Alina Janowska miała szczęście do ludzi, których spotykała na swej życiowej drodze... To stwierdzenie jest jednak swoistym uproszczeniem, ponieważ to ona sprawiała – siłą swego charakteru, ujmującym sposobem bycia, czarującym i szczerym uśmiechem – że zarówno bliscy, jak i przypadkowi znajomi oferowali jej pomoc w osiągnięciu obranego przez nią celu. Tak było w dramatycznych latach II wojny światowej, ale także w czasach jej powojennej zawodowej aktywności. Nie rozczulała się nad sobą, tylko rzucała w wir pracy i obowiązków. Od 1963 r. zawsze mogła liczyć na pomocną dłoń męża – Wojciecha Zabłockiego – wybitnego architekta oraz szermierza. Przez kilkanaście lat uprawiania szermierki (lata 50. i 60.) Zabłocki czterokrotnie brał udział w igrzyskach olimpijskich, na których zdobył trzy medale – dwa srebrne i brązowy (w drużynie). Ponadto wywalczył dziewięć medali mistrzostw świata, a także pięć tytułów mistrza Polski. I to głównie on z troską i uczuciem do końca zajmował się żoną – w ostatnich latach życia chorującą na alzheimera. Mogła także liczyć na wsparcie dorosłych dzieci: Agaty (ur. 1957) z pierwszego małżeństwa z Andrzejem Boreckim, anestezjolożki mieszkającej w Bostonie, Michała Zabłockiego (ur. 1964) – poety, scenarzysty i reżysera, który odnalazł swoje miejsce na ziemi w Krakowie, oraz Katarzyny (ur. 1969), italianistki, która uwiła swe gniazdo w Nowym Jorku.

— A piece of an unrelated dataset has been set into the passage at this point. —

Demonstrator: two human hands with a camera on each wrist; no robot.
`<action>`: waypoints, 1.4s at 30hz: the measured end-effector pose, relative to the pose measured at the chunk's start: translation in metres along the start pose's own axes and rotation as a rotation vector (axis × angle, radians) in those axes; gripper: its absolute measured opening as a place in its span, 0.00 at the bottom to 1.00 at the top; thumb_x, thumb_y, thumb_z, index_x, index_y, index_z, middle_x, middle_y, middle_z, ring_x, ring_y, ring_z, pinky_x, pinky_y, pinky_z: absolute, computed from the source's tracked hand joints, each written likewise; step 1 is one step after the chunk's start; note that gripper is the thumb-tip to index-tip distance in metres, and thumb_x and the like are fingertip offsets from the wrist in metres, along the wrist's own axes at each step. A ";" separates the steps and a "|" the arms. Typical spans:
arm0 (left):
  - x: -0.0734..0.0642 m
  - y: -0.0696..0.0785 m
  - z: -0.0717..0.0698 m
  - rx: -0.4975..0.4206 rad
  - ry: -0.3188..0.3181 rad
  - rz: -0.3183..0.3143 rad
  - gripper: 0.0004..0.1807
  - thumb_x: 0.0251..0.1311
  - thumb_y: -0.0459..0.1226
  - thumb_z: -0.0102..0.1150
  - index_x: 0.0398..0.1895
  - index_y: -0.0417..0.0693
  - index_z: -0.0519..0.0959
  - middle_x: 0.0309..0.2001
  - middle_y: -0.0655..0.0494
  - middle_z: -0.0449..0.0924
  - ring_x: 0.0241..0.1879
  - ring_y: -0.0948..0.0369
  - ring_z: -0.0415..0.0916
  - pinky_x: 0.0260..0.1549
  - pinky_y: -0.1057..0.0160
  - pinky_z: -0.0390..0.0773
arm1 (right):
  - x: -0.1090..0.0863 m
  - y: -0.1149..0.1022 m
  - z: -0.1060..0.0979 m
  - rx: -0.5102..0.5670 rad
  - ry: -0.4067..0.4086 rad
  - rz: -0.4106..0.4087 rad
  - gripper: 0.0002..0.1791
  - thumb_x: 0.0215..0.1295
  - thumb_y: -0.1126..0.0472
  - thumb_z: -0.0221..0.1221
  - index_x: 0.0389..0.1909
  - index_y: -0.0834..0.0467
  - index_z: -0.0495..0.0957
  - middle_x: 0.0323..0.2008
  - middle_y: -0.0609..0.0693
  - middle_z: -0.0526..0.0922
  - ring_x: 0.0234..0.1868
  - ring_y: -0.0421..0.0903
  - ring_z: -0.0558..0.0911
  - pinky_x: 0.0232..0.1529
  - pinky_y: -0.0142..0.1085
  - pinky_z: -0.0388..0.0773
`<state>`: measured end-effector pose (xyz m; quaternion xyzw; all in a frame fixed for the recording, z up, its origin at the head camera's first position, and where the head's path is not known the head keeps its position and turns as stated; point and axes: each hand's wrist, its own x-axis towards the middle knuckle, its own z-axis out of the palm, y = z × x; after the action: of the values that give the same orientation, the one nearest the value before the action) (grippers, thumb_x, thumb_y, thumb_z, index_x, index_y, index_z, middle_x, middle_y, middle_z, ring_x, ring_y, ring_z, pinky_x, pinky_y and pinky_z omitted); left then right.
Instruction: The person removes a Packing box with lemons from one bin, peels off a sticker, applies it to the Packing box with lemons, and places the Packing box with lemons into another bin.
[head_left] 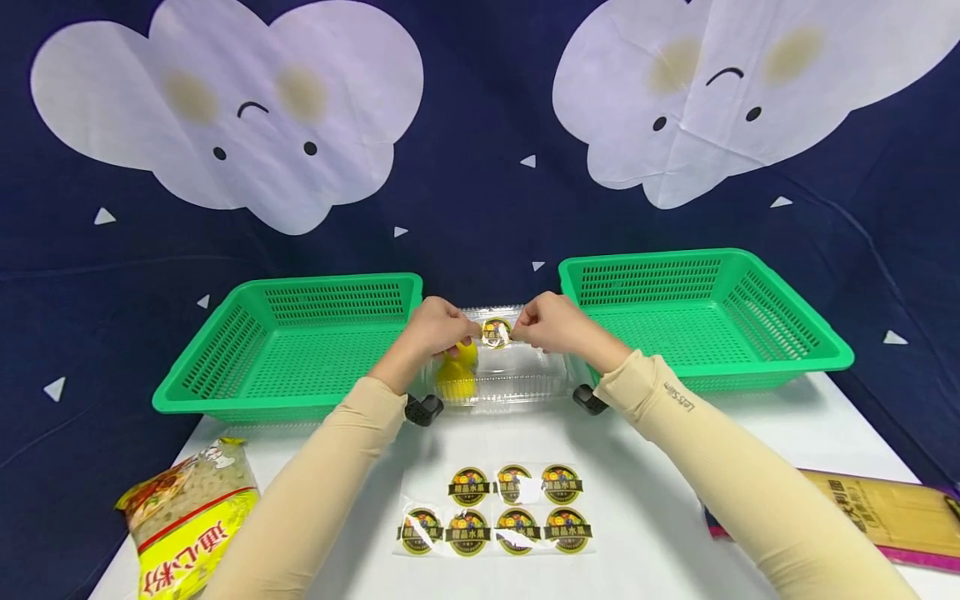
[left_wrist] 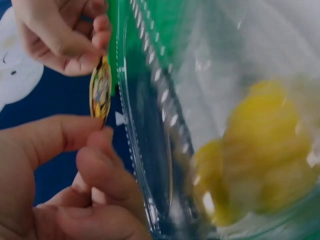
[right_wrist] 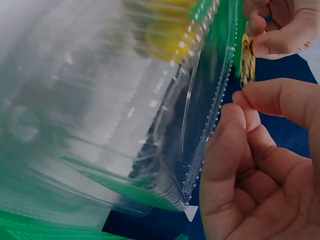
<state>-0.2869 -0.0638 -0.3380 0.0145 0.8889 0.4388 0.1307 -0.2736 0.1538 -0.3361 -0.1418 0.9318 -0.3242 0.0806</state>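
A round black-and-gold fruit sticker is stretched between both hands above a clear plastic clamshell box. My left hand pinches its left edge between thumb and forefinger, and my right hand pinches the opposite edge. In the left wrist view the sticker appears nearly edge-on, close beside the box's ridged rim. Inside the box, at its left end, lie yellow fruits, seen through the plastic. The right wrist view shows the sticker held at both ends by fingertips.
Green baskets stand left and right of the box. A sheet with several matching stickers lies on the white table in front. A pasta bag is at front left, a yellow noodle pack at front right.
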 end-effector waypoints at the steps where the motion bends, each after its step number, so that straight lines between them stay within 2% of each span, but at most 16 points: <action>1: 0.002 0.000 -0.001 0.003 -0.017 -0.009 0.18 0.66 0.36 0.69 0.16 0.48 0.81 0.41 0.42 0.91 0.20 0.59 0.76 0.18 0.64 0.64 | 0.001 0.000 -0.001 -0.006 -0.013 0.006 0.11 0.71 0.58 0.63 0.30 0.56 0.87 0.24 0.48 0.84 0.23 0.42 0.82 0.28 0.31 0.80; 3: 0.006 0.001 -0.003 0.008 -0.047 -0.025 0.18 0.65 0.37 0.71 0.16 0.48 0.82 0.39 0.42 0.91 0.20 0.59 0.75 0.18 0.64 0.63 | 0.004 0.000 -0.001 -0.022 -0.034 0.015 0.12 0.72 0.58 0.62 0.27 0.55 0.85 0.25 0.49 0.84 0.25 0.43 0.82 0.29 0.32 0.81; 8: 0.012 0.001 -0.006 0.030 -0.094 -0.049 0.14 0.62 0.37 0.72 0.18 0.47 0.84 0.30 0.49 0.87 0.20 0.59 0.72 0.16 0.66 0.62 | 0.008 0.000 -0.002 -0.050 -0.072 0.024 0.14 0.71 0.58 0.62 0.23 0.53 0.81 0.22 0.45 0.81 0.25 0.42 0.81 0.30 0.31 0.80; 16: 0.015 -0.001 -0.004 0.080 -0.104 -0.047 0.08 0.60 0.37 0.72 0.27 0.42 0.89 0.27 0.51 0.87 0.20 0.60 0.73 0.17 0.67 0.65 | 0.012 0.001 -0.001 -0.079 -0.086 0.034 0.11 0.71 0.57 0.65 0.28 0.55 0.84 0.26 0.47 0.84 0.26 0.42 0.82 0.29 0.30 0.80; 21: 0.015 -0.001 -0.002 0.127 -0.102 -0.044 0.09 0.61 0.36 0.71 0.33 0.36 0.90 0.25 0.53 0.85 0.20 0.61 0.75 0.19 0.66 0.68 | 0.015 0.001 0.001 -0.100 -0.105 0.056 0.09 0.71 0.56 0.66 0.31 0.56 0.86 0.27 0.48 0.85 0.25 0.42 0.81 0.29 0.30 0.81; 25: 0.015 -0.001 -0.001 0.158 -0.098 -0.048 0.10 0.63 0.37 0.70 0.33 0.35 0.90 0.22 0.55 0.82 0.19 0.61 0.74 0.19 0.65 0.69 | 0.016 0.002 0.003 -0.121 -0.100 0.056 0.11 0.72 0.57 0.66 0.28 0.54 0.85 0.25 0.45 0.83 0.24 0.41 0.78 0.29 0.31 0.78; 29: 0.016 -0.002 0.001 0.190 -0.088 -0.053 0.11 0.63 0.37 0.71 0.34 0.35 0.89 0.20 0.56 0.81 0.19 0.61 0.73 0.21 0.64 0.71 | 0.016 0.001 0.007 -0.163 -0.087 0.027 0.19 0.71 0.59 0.66 0.18 0.51 0.76 0.18 0.42 0.73 0.21 0.39 0.69 0.30 0.32 0.71; 32: 0.017 -0.002 0.001 0.209 -0.078 -0.056 0.10 0.63 0.37 0.71 0.33 0.36 0.89 0.20 0.56 0.80 0.19 0.61 0.72 0.22 0.63 0.72 | 0.016 0.000 0.009 -0.186 -0.075 0.008 0.23 0.70 0.61 0.65 0.14 0.49 0.70 0.15 0.42 0.65 0.20 0.40 0.63 0.30 0.33 0.66; 40: 0.018 -0.001 0.004 0.268 -0.072 -0.049 0.10 0.62 0.38 0.71 0.27 0.39 0.89 0.18 0.57 0.78 0.18 0.61 0.70 0.20 0.63 0.73 | 0.016 0.000 0.012 -0.196 -0.038 0.024 0.21 0.66 0.62 0.66 0.14 0.50 0.73 0.16 0.42 0.68 0.22 0.41 0.66 0.30 0.33 0.67; 42: 0.018 -0.001 0.005 0.272 -0.069 -0.054 0.11 0.63 0.38 0.72 0.25 0.41 0.88 0.18 0.57 0.79 0.18 0.61 0.70 0.20 0.63 0.73 | 0.016 0.000 0.013 -0.194 -0.034 0.025 0.23 0.66 0.62 0.66 0.12 0.50 0.71 0.15 0.42 0.65 0.21 0.41 0.64 0.28 0.33 0.65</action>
<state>-0.3032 -0.0582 -0.3451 0.0231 0.9352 0.3100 0.1696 -0.2862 0.1415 -0.3471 -0.1427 0.9590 -0.2289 0.0865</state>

Los ciężko doświadczył Alinę Janowską, kobietę, która przez całe zawodowe życie korzystała ze swej doskonałej pamięci – a w ostatnich latach z dnia na dzień zapominała coraz więcej. Jeszcze mając 85 lat, w cyklicznym programie „Notacje" przez blisko dwie godziny ze szczegółami opowiadała o swych burzliwych losach (nagranie dostępne jest na stronie Ninateka.pl). Gdy miała niemal 90 lat, udzieliła wywiadu Łukaszowi Maciejewskiemu, dzięki czemu znalazła się w gronie 20 najwybitniejszych gwiazd polskiego kina, obok m.in. Niny Andrycz, Ireny Kwiatkowskiej i Danuty Szaflarskiej – w wyjątkowej publikacji „Aktorki. Spotkania" (Świat Książki 2012). Odeszła 13 listopada 2017 r., mając 94 lata, ale nadal żyje w pamięci nie tylko najbliższej rodziny. Młodzi miłośnicy kina mogą jednak nie zdawać sobie sprawy z tego, jak barwne i dramatyczne było życie Aliny Janowskiej.
Alina Janowska w „Zakazanych piosenkach”. Premiera pierwszego po wojnie polskiego filmu odbyła się 8 stycznia 1947 r. w warszawskim kinie Palladium
Śliczna panienka z ziemiańskiego rodu
Od narodzin w Warszawie 16 kwietnia 1923 r. otaczali ją niezwykli ludzie. To dla niej i rodzinnego szczęścia matka Marcelina z Rymkiewiczów zrezygnowała z kariery śpiewaczki. Była obdarzona wyjątkowym mezzosopranem, nauki pobierała w Petersburgu, a na początku lat 20. ub. wieku występowała w Teatrze Nowości u boku słynnej Messalki – Lucyny Messal.
Zakochała się jednak w Stanisławie Janowskim – wykształconym ziemianinie z Wileńszczyzny, biegle władającym kilkoma językami, m.in. francuskim i niemieckim. Pasjonowała go przyroda, ukończył więc studia inżynieryjno-rolnicze (w Warszawie, mimo że edukację rozpoczynał jeszcze przed I wojną w Petersburgu). Janowscy nie zagrzali długo miejsca w stolicy, choć właśnie w Warszawie w 1926 r. urodził się młodszy brat Aliny, Witold (w przyszłości uznany grafik, profesor PWSSP – ASP – w Gdańsku; zmarł w 2006 r., notabene przed śmiercią zmagał się z postępującą chorobą Alzheimera).